Mar 05, 2024
Mar 05, 2024
We had decided on the visit a few days back. The recent passage of my father into the unknown had left a tremendous void in our lives. We decided to strike off a few things this year. Like we didn’t celebrate our child’s birthday – though still quite a child, he showed remarkable maturity and didn’t exhibit any displeasure at the cancellation. I can feel that he had received one of the biggest blows of his life when he saw his beloved Grandpa pass off before his own eyes. They shared such a deep bonding…

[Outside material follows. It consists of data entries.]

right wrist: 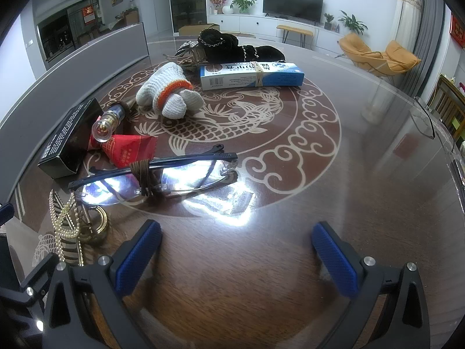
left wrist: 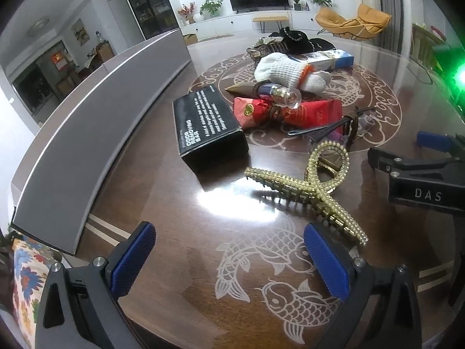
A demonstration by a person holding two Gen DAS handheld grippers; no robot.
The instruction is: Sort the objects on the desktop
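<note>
Right now I have my left gripper (left wrist: 229, 257) spread wide with nothing between its blue pads (left wrist: 132, 258), low over the dark wooden table (left wrist: 180, 203). My right gripper (right wrist: 237, 257) is just as wide and empty.

I'll take the gold hair claw (left wrist: 308, 187) as my landmark. It lies just ahead of my left gripper, its near tip close beside the right-hand pad, though I cannot tell whether they touch. Beyond it to the left sits the black box (left wrist: 207, 128). Straight beyond it lie the folded glasses (right wrist: 157, 174), bound with brown cord. Further back is the red packet (left wrist: 287, 112) with a small glass bottle (left wrist: 276, 94) resting on it, then the white knitted glove (right wrist: 168, 93), the blue and white carton (right wrist: 251, 74) and some black fabric (right wrist: 232, 45) at the far side.
</note>
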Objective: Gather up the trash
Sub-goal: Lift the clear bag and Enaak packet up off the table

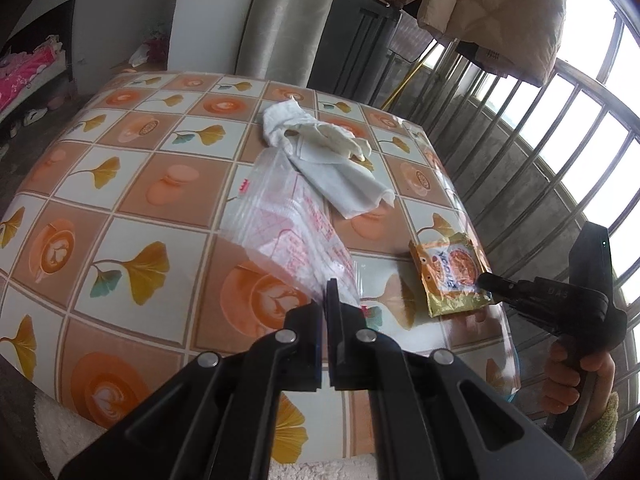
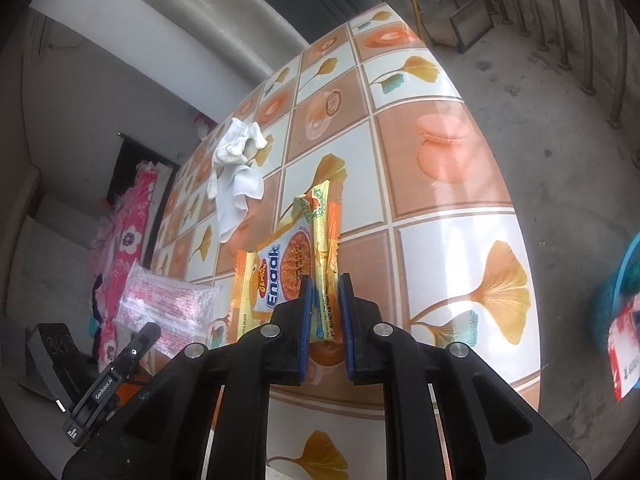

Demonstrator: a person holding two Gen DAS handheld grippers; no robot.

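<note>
Blue basin (image 2: pixel 624 280) shows only past right tongs (image 2: pixel 325 280)

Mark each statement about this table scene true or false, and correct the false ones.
1. The left gripper is shut on the clear plastic bag. True.
2. The snack wrapper lies on the floor. False: it lies on the table, with one edge between the jaws of the right gripper.
3. A crumpled white cloth lies on the table beyond the bag. True.
4. The table cover is plain white. False: it is checked, with leaves and coffee cups printed on it.
</note>
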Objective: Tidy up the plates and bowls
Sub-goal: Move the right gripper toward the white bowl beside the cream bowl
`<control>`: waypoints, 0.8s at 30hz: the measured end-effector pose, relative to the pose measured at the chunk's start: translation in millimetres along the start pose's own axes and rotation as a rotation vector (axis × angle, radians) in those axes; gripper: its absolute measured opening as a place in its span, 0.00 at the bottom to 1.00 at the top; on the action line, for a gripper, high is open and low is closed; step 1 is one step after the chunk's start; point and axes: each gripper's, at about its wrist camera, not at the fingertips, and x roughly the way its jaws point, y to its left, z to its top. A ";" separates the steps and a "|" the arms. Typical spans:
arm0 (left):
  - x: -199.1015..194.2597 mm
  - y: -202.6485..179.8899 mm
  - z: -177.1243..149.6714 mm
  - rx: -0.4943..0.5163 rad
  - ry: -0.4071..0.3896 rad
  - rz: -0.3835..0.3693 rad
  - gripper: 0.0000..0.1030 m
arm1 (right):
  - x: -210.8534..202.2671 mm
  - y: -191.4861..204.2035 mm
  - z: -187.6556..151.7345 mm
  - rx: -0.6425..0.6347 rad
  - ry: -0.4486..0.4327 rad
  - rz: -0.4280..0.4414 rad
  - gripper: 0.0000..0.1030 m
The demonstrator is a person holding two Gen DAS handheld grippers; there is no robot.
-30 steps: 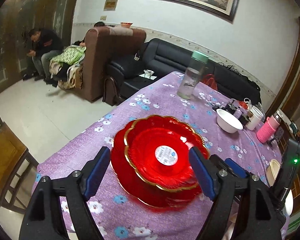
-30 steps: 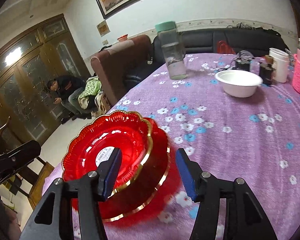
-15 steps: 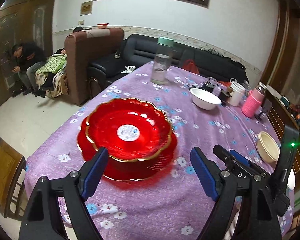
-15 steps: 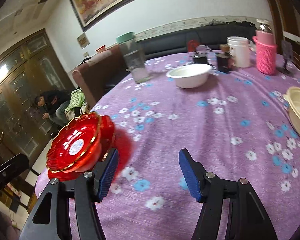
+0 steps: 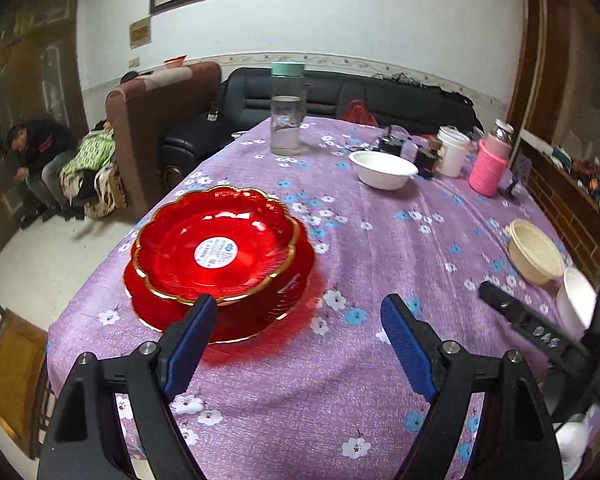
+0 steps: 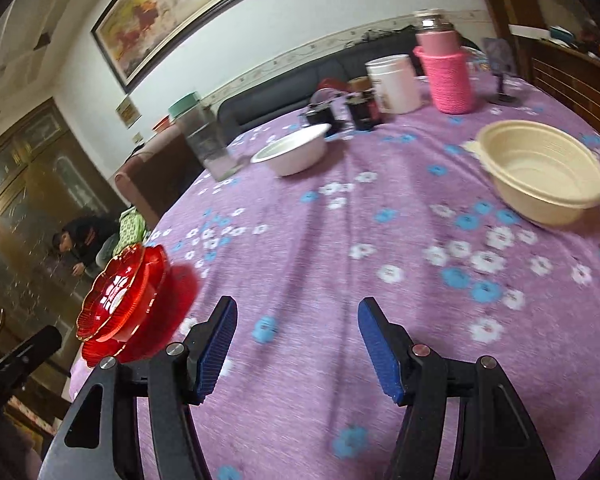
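Observation:
Two red gold-rimmed plates (image 5: 220, 256) lie stacked on the purple flowered tablecloth (image 5: 360, 248), also at the left in the right wrist view (image 6: 128, 292). My left gripper (image 5: 296, 344) is open and empty, just right of and behind the stack. My right gripper (image 6: 296, 344) is open and empty over bare cloth. A white bowl (image 5: 382, 169) (image 6: 292, 154) sits at the back. A cream bowl (image 5: 536, 256) (image 6: 540, 172) sits at the right, with another white bowl (image 5: 578, 300) beside it.
A glass bottle with a green lid (image 5: 287, 110), a white cup (image 5: 452, 151), a pink-sleeved flask (image 5: 492, 160) and dark jars (image 6: 360, 110) stand at the table's far side. A sofa and a seated person (image 5: 40, 152) are beyond the left edge. A wooden chair (image 5: 12, 364) stands near.
Both grippers have swung right, away from the red stack. The stack slid left in both views, and the cream bowl came into the right wrist view.

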 end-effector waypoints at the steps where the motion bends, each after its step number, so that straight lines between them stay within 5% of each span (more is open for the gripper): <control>1: 0.6 -5.3 -1.1 0.019 -0.001 0.005 0.81 | -7.8 -7.0 -1.9 0.005 -0.011 -0.008 0.66; 11: 6.3 -41.8 -8.1 0.167 -0.026 0.074 0.81 | -87.7 -58.1 -0.1 -0.002 -0.158 -0.168 0.67; 24: 24.7 -74.8 -7.3 0.248 0.009 0.058 0.81 | -165.3 -179.4 15.6 0.287 -0.303 -0.412 0.73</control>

My wife and I decided that, in the memory of my departed father and her parents, we would visit an old-age Home, and contribute in a small way within our means. We found out about one such place, a cosy nook carefully tucked away in the villages, not too far off from our Faridabad home. In fact, a colleague of my wife, Mr. Sandeep, often visits the place with his family, and he offered to take us there. We made the visit recently on a National holiday which also coincided with the Pujas, a time when the world was in a celebratory mood. We were in mourning for a year and could have nothing to do with the Pujas, so to say. And yet there was this yearning to make it more meaningful without treading on customs and traditions…..There was after all no embargo on prayers, and we thought, here was our chance to reach out to those for whom not too many people cared.
We—and by that I mean—the two families reached Anadi Seva Prakalp, a nondescript building hidden among bricks and construction material. There was some renovation work going on. The Manager was out of town, and one Mr. Naresh was filling in for him. He was friendly and warm, suggesting we take a tour of the goushala that houses a dozen cows. It supplies milk to the various sectors and probably generates some income. The Home had a rustic charm what with a large courtyard at the entrance and some creepers and plants at the fringes. The elderly were happy to see us, though there was a sense of resignation in their eyes. They were living on other’s largess, a fact which made them grateful for they had, after all, a shelter to call their own —or at least a home away from home. But it had also dealt a blow to their dignity, as they talked, at first hesitantly, and later with emotion, about neglect—of their families and kins who had chosen to look the other way-- of a world that was uncaring and unkind.
Mr. Sandeep started chatting with one of the inmates. He was a man who had moved in just 4-5 days back, and was clearly the most sensitive of the lot, the emotions still raw. He had lost his wife and children in incidents untold; he was now alone—literally so, forced to fend for himself, as his surviving brothers and kin made him feel like an outsider in their midst. They were all doing well for themselves and many lived in our colony, but the man unfortunately had nowhere to go. He lamented about the erosion of human values, and that he was unwilling to lower his dignity for the sake of ‘two rotis,’ which is all that he needed to sustain himself.
I was thinking of taking some pictures, but my wife shot down the idea. She said that it would be an intrusion into their privacy. Besides, they were not exhibits to be displayed to the rest of the world. And I agreed…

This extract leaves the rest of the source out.